The apex court was hearing a batch of petitions challenging laws of the Tamil Nadu and Maharashtra governments, allowing 'Jallikattu' and bullock cart races.

"This is an incorrect notion that an activity, which is in nature of a sport or entertainment or amusement, cannot have a cultural value," said the counsel appearing for the state.

A five-judge Constitution bench of Justices KM Joseph, Ajay Rastogi, Aniruddha Bose, Hrishikesh Roy and CT Ravikumar was informed by senior advocate Rakesh Dwivedi, appearing for Tamil Nadu, that countries like Peru, Columbia and Spain consider bullfighting a part of their cultural heritage.

Dwivedi said bulls involved in 'Jallikattu' are maintained by farmers round the year.

On the previous hearing, the apex court had told the Tamil Nadu government whether an animal can be used in bull-taming sports like "Jallikattu" for the entertainment of humans and how is the sport necessary for preserving the native breed of bulls.

Supreme Court on November 24 started hearing the pleas challenging Tamil Nadu and Maharashtra governments' laws.

Tamil Nadu government in its affidavit had stated that Jallikattu is "not merely an act of entertainment or amusement but an event with great historic, cultural and religious value."Jallikattu is conducted during the Pongal festival as thanksgiving for a good harvest and subsequent festivals are conducted in temples which shows that the event has great cultural and spiritual significance, it had added.

In February 2018, the Supreme Court referred to the Constitution bench whether the people of Tamil Nadu and Maharashtra can conserve Jallikattu and bullock-cart races as their cultural right and demand their protection under Article 29 (1) of the Constitution.

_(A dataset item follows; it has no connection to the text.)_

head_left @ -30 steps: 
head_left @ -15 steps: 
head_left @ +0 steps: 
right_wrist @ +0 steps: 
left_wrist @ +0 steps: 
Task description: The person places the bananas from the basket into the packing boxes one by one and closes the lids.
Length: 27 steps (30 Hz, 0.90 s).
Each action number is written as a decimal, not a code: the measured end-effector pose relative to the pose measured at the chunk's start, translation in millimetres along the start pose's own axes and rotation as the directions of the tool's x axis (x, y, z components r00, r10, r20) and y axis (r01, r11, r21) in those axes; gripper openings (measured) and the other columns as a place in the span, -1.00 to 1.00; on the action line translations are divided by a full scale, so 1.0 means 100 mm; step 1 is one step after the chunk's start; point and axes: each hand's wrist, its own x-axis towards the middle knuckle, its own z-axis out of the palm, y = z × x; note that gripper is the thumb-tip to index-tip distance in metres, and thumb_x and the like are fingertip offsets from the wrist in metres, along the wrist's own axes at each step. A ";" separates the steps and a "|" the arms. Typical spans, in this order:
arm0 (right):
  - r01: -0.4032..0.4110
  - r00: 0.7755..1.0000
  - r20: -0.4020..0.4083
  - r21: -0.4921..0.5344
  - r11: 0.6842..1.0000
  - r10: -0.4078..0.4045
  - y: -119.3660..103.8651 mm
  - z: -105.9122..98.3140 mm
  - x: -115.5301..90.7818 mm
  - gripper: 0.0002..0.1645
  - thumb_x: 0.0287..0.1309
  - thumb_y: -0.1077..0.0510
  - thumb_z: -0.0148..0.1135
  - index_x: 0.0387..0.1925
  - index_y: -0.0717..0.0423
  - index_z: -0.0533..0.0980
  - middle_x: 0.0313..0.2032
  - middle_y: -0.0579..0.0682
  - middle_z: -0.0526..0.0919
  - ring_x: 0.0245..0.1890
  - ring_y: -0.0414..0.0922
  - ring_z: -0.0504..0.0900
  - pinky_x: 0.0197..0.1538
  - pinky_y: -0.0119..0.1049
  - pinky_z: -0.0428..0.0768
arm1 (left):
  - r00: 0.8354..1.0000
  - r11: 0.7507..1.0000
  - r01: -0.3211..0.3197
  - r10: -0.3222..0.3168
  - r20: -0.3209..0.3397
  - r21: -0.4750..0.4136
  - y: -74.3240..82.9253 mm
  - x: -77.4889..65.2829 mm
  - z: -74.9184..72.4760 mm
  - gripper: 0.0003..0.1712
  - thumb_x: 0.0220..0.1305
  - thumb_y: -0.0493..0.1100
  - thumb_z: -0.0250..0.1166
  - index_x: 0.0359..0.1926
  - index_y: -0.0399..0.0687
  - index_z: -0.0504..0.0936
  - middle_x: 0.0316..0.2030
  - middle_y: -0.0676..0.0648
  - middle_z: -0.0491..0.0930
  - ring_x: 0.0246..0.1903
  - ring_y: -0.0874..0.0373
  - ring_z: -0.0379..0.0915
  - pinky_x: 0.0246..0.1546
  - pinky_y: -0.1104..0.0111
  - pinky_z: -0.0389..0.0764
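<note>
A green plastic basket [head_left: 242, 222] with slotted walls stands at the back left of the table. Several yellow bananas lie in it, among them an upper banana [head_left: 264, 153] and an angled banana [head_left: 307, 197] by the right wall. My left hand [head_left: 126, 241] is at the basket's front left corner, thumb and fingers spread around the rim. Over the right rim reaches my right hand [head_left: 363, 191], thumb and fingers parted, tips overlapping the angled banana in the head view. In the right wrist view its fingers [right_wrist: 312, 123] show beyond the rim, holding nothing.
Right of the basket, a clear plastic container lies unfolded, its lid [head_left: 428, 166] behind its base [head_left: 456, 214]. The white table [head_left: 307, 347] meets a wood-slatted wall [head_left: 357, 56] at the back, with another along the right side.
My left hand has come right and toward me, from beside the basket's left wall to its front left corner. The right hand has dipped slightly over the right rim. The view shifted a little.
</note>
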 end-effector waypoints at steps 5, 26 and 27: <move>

The top court had earlier said that the petitions challenging the Prevention of Cruelty to Animals (Tamil Nadu Amendment) Act, 2017, needed to be decided by a larger bench since they involved substantial questions relating to the interpretation of the Constitution.

It had said that a larger bench would decide whether states have the "legislative competence" to make such laws on grounds, including that Jallikattu and bullock cart racing fell under the cultural rights enshrined under Article 29 (1) and can be protected constitutionally.

Tamil Nadu and Maharashtra had amended the central law, the Prevention of Cruelty to Animals Act, 1960, and allowed Jallikattu and bullock cart racing, respectively.

The petitions were filed in the top court challenging the state laws.

A batch of petitions, led by People for Ethical Treatment of Animals (PETA), sought direction to quash the Jallikattu law passed by the Tamil Nadu Legislative Assembly, which brought bulls back into the fold of "performing animals".

PETA had challenged the Prevention of Cruelty to Animals (Tamil Nadu Amendment) Bill 2017 passed by the state assembly on several grounds, including that it circumvented the apex court verdict holding the bull-taming sport as "illegal" in the state.

The top court had dismissed the Tamil Nadu government's plea seeking a review of the 2014 judgement banning the use of bulls for Jallikattu events in the state and bullock cart races across the country. (ANI)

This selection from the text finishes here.